§ What is being asked:
Retrieve every line from the records in which the word "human" occurs.

*** Extracted data Section Begins ***

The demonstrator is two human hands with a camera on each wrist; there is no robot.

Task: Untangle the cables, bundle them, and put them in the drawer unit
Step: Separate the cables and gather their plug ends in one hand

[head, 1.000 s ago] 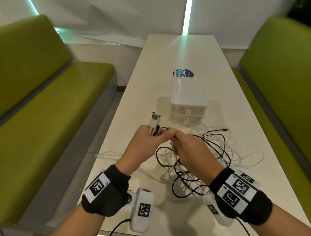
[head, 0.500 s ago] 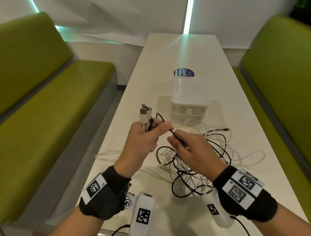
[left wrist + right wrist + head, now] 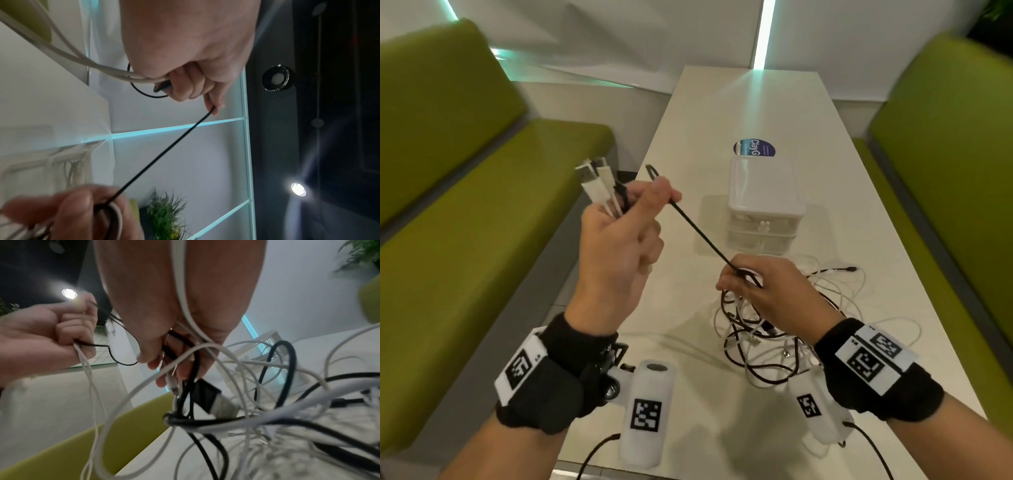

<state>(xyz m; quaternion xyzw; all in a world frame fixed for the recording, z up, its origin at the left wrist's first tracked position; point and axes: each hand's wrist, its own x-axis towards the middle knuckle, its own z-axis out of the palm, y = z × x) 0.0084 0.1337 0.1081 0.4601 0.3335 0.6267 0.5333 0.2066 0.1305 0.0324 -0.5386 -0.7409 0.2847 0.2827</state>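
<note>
A tangle of black and white cables point(image 3: 784, 325) lies on the white table point(image 3: 750, 102) in front of a small white drawer unit point(image 3: 765, 202). My left hand point(image 3: 626, 222) is raised over the table's left edge and grips several cable ends; the white plugs point(image 3: 595, 185) stick up out of the fist. Its thumb and forefinger pinch a thin black cable point(image 3: 702, 236) that runs taut down to my right hand point(image 3: 767, 291). The right hand pinches that cable point(image 3: 160, 155) just above the tangle point(image 3: 236, 410), with other strands hanging from its fingers point(image 3: 180, 363).
Green benches point(image 3: 465, 222) flank the table on both sides point(image 3: 945, 154). A round blue sticker point(image 3: 754, 149) lies behind the drawer unit. Both of the unit's drawers look closed. White cable loops point(image 3: 887, 329) trail toward the table's right edge.
My left hand has risen up and to the left with the plugs. The hands have drawn apart, and the black cable between them has lengthened and gone taut.
</note>
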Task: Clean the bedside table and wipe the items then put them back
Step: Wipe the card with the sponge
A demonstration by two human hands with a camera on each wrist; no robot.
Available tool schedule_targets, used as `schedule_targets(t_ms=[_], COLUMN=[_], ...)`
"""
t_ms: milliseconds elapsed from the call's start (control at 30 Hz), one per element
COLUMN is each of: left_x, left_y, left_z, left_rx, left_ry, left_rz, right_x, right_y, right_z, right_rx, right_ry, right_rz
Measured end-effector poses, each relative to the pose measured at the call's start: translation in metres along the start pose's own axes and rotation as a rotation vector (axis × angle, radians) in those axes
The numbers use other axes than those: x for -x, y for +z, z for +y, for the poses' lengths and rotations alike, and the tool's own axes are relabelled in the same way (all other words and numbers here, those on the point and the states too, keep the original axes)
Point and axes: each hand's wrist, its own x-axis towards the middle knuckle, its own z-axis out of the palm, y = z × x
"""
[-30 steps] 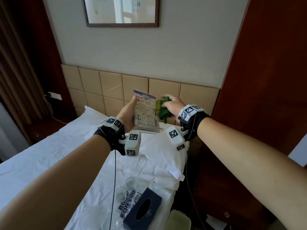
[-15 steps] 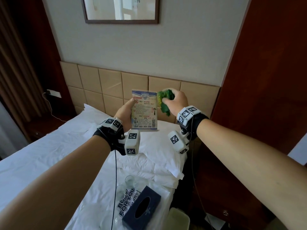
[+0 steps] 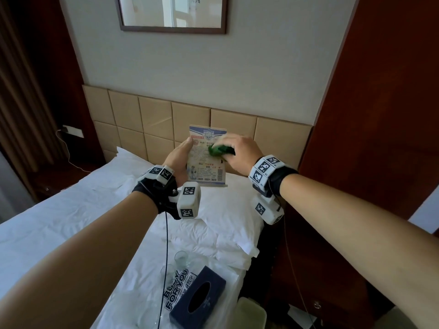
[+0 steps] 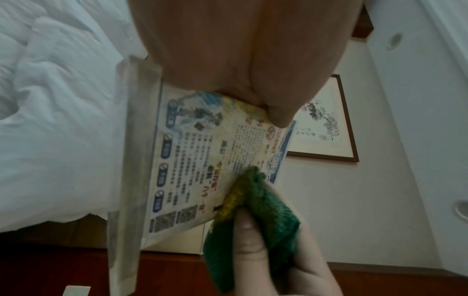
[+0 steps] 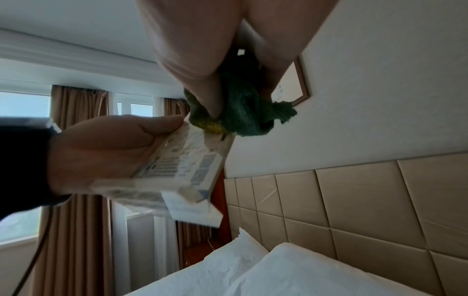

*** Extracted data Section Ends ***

§ Task response:
The demonstrator is two human hands with a camera on each wrist; there is no robot.
A demonstration by two human hands with a camera on each wrist; no robot.

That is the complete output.